What I do know is that my 'lapsing' has made the path through the calendar a much more labor-intensive project. One of the great things about organized religions is that they cut up the year into digestible, identifiable little chunks.

For a Catholic, there are the various holidays and days of obligation, and then there are the liturgical seasons of the year: Lent before Easter, Advent before Christmas, Pentecost, ordinary time. The one that always gave me the biggest kick was ordinary time; how wonderfully magisterial it is to actually have to guts to declare a period of time "ordinary."

As the priest tells you from the pulpit, there's a way to approach each and every part of the year. Once you get away from church, however, it's up to you to imbue meaning into the days you encounter.

Without an ecclesiastical cookie-cutter, I've accepted this new responsibility.
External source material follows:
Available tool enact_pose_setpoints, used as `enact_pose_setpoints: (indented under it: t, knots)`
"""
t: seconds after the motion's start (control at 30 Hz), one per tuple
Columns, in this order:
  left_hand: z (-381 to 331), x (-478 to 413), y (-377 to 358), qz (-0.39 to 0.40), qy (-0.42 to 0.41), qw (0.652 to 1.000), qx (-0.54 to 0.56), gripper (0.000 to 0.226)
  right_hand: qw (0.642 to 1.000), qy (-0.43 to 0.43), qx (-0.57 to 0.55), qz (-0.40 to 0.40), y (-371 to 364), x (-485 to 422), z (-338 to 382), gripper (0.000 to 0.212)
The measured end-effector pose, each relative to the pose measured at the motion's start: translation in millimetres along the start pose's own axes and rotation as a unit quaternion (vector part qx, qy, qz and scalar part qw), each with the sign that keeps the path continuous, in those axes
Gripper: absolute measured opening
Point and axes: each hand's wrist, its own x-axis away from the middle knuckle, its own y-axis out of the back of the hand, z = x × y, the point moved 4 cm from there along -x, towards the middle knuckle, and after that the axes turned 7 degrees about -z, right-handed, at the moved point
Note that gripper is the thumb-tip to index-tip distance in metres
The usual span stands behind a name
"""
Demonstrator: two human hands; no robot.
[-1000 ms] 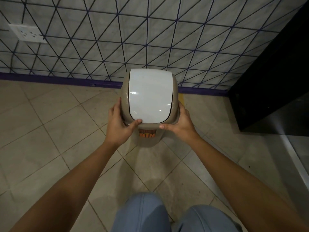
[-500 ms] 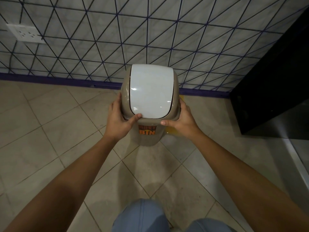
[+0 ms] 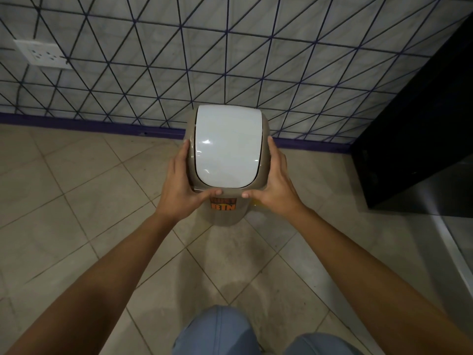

November 1 ceases to be All Saints Day, and it is instead up to me to make it into something, into an anniversary, into a start of something, into an end of something.

I honestly sometimes miss the rhythms of observant Catholic life, the rising early on Sunday, the days of rest and prayer. But then again, I think I like the freedom to inject your days with whatever you please a little bit more.

For now at least, I prefer to go it on my own.

Will Ulrich is a senior Philosophy major from the Bronx, N.Y.